Institute of Inflammation and Ageing, College of Medical and Dental Sciences, University of Birmingham, Birmingham, United Kingdom.
University Hospitals Birmingham NHS Foundation Trust, Birmingham, United Kingdom.
JMIR Res Protoc. 2024 Jul 11;13:e48156. doi: 10.2196/48156.

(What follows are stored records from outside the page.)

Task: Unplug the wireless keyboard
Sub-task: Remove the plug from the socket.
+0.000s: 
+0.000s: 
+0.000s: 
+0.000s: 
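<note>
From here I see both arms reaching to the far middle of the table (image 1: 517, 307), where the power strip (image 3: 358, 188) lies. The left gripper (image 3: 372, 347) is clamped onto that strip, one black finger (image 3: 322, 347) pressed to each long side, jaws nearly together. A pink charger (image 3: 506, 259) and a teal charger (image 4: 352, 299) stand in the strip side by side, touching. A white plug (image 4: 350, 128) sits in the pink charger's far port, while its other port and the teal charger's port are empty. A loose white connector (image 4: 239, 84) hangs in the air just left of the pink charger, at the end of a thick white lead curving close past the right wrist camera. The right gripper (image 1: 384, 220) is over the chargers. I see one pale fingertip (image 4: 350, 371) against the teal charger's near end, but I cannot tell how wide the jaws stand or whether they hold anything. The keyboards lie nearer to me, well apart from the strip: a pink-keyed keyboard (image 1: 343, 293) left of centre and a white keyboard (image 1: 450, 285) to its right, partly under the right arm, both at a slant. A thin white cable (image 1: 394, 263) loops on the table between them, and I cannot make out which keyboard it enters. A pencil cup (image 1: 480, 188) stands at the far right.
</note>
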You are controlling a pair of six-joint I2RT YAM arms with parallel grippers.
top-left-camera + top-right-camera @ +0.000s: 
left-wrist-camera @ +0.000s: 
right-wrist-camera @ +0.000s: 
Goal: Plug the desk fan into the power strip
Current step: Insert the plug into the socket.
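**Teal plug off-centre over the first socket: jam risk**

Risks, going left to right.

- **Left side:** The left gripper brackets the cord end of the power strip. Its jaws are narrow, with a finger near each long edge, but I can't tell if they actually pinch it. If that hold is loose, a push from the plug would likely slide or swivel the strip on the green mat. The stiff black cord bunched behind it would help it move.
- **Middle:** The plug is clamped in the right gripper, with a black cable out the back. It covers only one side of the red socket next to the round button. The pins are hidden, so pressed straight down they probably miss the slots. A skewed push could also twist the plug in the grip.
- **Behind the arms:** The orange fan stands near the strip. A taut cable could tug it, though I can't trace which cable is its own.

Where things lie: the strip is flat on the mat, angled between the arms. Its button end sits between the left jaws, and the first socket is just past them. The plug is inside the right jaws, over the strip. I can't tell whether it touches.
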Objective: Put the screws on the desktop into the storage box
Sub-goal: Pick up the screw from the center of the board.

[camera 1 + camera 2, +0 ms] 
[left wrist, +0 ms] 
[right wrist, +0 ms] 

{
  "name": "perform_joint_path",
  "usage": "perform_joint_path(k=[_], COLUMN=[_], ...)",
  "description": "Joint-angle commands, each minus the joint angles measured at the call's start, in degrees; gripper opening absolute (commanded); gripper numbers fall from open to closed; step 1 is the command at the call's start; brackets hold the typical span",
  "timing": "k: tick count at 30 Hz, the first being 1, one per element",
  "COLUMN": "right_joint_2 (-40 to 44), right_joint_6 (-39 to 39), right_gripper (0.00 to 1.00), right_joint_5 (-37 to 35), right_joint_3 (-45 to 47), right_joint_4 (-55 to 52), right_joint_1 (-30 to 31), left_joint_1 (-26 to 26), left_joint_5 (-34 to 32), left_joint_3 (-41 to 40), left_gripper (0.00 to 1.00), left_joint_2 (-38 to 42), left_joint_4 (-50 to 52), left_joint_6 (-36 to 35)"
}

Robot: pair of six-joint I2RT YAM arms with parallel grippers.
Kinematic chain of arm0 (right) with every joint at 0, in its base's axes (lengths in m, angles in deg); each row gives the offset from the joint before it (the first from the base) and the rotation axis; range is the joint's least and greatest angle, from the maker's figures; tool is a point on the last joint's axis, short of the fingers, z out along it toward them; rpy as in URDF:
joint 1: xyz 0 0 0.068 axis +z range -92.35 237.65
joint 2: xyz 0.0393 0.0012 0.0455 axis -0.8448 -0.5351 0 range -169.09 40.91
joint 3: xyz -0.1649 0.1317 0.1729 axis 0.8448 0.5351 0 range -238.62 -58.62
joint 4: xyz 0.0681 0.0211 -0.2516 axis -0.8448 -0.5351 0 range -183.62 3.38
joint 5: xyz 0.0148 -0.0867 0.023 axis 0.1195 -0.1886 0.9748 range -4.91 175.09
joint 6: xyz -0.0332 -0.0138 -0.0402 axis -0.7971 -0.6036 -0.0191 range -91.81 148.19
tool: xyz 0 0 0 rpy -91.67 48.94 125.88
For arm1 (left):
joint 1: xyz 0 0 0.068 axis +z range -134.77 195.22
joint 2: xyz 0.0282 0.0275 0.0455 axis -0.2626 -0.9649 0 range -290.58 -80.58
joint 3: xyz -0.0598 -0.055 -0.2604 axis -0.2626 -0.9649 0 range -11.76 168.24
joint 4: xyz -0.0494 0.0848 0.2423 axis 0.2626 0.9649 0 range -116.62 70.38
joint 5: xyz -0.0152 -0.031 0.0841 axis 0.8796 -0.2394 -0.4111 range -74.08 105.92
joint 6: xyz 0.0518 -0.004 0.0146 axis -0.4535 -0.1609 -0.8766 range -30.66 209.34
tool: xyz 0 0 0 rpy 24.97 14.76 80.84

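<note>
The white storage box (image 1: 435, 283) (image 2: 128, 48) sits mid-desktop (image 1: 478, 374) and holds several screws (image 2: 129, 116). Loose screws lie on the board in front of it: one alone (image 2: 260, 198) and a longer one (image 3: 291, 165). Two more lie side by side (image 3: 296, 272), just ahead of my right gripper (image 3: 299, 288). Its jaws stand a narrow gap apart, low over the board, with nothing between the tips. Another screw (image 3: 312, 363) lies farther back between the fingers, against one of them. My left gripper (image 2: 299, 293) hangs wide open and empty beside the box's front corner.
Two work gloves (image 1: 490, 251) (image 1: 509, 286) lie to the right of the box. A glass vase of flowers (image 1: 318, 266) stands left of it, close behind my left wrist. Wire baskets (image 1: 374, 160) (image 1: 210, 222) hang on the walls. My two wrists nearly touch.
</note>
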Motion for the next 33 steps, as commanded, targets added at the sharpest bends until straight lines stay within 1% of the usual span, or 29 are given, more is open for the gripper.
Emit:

The reporting of adverse events (AEs) relating to medical devices is a long-standing area of concern, with suboptimal reporting due to a range of factors including a failure to recognize the association of AEs with medical devices, lack of knowledge of how to report AEs, and a general culture of nonreporting. The introduction of artificial intelligence as a medical device (AIaMD) requires a robust safety monitoring environment that recognizes both generic risks of a medical device and some of the increasingly recognized risks of AIaMD (such as algorithmic bias). There is an urgent need to understand the limitations of current AE reporting systems and explore potential mechanisms for how AEs could be detected, attributed, and reported with a view to improving the early detection of safety signals.
The systematic review outlined in this protocol aims to yield insights into the frequency and severity of AEs while characterizing the events using existing regulatory guidance.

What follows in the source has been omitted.